Dalam situasi kapitalisme mengahadapi masalah realisasi dikonsumsinya sejumlah besar barang yang telah diproduksi secara masal. Jika kapitalisme tidak mampu mengatasi hal tersebut maka kapitalisme akan runtuh. Oleh karena itu kelimpahan barang dipasaran perlu diimbangi dengan konsumsi yang sifatnya masal pula. Untuk itu menurut Galbraith dibutuhan adanya demand management Salah satu cara untuk menstimulasi demand adalah melalui publikasi massif dan dalam hal ini iklan menjadi satu elemen yang penting. Iklan adalah alat untuk menginformasikan tentang suatu barang maksudnya agar masyarakt tergerak hatinya membeli barang tersebut dengan demikian terjadi keseimbangan antara produksi dan konsumsi sehingga pasar tetap aman.

Menurut Konig, Iklan adalah satu bentuk informasi yang memberikan barita-berita yang up to date kepada konsumen mengenai komoditi-komoditi dan dorongandorongan kebutuhan tertentu yang bertujuan untuk menjaga tingkat produksi. Menurut Stuart Ewen, iklan sebagai captain of industry yaitu mengamankan bagian pasar dengan cara mengorganisir dan mengontrol selera dan prilaku masyarakat. Situasi melimpahnya barang konsumsi di pasar menurut Stuart Ewen disebut sebagai a continually responsive consumer marketing, dalam hal ini terjadi pergeseran dimana konsumen yang tadinya mencari barang dengan kualitas yang bisa dipercaya kini pabrik barang-baranglah yang mencari konsumen.

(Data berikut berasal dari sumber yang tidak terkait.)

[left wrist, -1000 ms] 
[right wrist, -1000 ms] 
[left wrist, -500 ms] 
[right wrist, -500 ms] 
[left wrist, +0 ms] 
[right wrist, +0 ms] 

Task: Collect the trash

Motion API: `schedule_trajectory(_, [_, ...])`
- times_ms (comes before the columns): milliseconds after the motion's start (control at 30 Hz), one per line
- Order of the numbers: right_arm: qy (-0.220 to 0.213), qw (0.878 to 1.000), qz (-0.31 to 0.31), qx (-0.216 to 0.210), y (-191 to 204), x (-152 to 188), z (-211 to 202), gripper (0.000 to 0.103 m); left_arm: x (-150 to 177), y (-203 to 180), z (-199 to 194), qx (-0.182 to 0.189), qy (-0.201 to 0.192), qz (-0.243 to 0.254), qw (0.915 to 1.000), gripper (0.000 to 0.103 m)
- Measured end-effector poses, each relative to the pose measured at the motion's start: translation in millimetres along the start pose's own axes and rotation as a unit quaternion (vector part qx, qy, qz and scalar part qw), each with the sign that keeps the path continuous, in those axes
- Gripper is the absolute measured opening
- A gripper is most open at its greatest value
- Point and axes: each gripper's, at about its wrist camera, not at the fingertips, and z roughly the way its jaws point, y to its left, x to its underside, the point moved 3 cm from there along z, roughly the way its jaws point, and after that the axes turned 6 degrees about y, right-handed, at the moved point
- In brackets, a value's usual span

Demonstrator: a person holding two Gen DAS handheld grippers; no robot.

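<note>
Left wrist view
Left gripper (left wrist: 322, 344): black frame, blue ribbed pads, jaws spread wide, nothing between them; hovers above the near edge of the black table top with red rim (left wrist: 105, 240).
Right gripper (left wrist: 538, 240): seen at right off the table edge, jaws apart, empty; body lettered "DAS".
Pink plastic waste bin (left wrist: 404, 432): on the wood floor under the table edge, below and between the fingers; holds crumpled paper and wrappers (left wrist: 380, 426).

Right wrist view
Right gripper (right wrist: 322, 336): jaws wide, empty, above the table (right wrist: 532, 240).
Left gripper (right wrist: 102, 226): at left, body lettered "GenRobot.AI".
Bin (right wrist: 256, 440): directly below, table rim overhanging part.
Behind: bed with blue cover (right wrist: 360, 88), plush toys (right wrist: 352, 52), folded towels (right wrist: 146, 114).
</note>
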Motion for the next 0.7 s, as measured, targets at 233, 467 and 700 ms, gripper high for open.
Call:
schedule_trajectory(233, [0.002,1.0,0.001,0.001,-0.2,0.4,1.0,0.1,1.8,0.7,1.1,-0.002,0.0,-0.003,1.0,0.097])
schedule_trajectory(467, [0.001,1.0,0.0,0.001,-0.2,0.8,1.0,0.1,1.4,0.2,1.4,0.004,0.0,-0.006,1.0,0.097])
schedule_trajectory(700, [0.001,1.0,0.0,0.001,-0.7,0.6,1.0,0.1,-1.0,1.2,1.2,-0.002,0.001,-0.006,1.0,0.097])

Bahwa pabrik tidak hanya harus memproduksi barang tapi juga memproduksi konsumen yang akan membeli barang tersebut. Dalam hal ini iklan menjadi sarana utama, dimana iklan bertugas menciptakan hasrat dalam diri konsumen, menyarankan konsumen bahwa ada yang kurang dalam hubungan mereka dengan orang lain dan menawarkan produk sebagai jawabannya. Disinilah dapat dipahami ajaran calvinisme bahwa kapitalisme harus mampu mengatasi sikap-sikap tradisional dan mengedepankan rasionalitas tercermin jelas dalam iklan. Iklan menggeser sikap hemat, sederhana menjadi hidup yang hedonis dan mengutamakan belanja. Iklan memberikan rasionalisasi yang membenarkan orang untuk tidak sayang mengeluarkan banyak uang dalam berbelanja. Belanja bukan lagi sesuatu yang harus dibatasi tetapi justru harus diekspresikan semaksimal mungkin.

Dalam perkembangan selanjutnya pendekatan psikologis mulai diterapkan dalam kegiatan periklanan sehingga mampu menggugah minat dan emosi masyarakat untuk mencari kepuasan dengan cara mengkonsumsi barang. Dalam hal ini iklan sebagai captain of industri bergeser menjadi captain of consciousness. Melalui citra-citra yang diciptakannya, iklan diharapkan mampu mengubah perilaku seseorang, menciptakan permintaan konsumen dan juga mampu membujuk orang agar berpartisipasi didalam kegiatan konsumsi yang pada akhirnya memproduksi masyarakat konsumen. Iklan menciptakan aktor-aktor yang terus merasa ketakutan dalam interaksi individu dengan sosialnya dan hanya iklan akan bisa mengatasi ketakutannya dengan membeli produknya.

Iklan mengklaim ini juga sebagai sarana untuk menyediakan budaya universal yang mampu mengatasi perbedaan sosial. Produk yang ditayangkan diklaim untuk mengkontruksi sebuah bangsa sebagai sebuah entitas homogen secara kultural meskipun pada kenyataanya multikultural. Jika semuanya adalah konsumen dari produk yang sama maka secara kultural mereka adalah sama, tidak peduli darimana mereka berasal.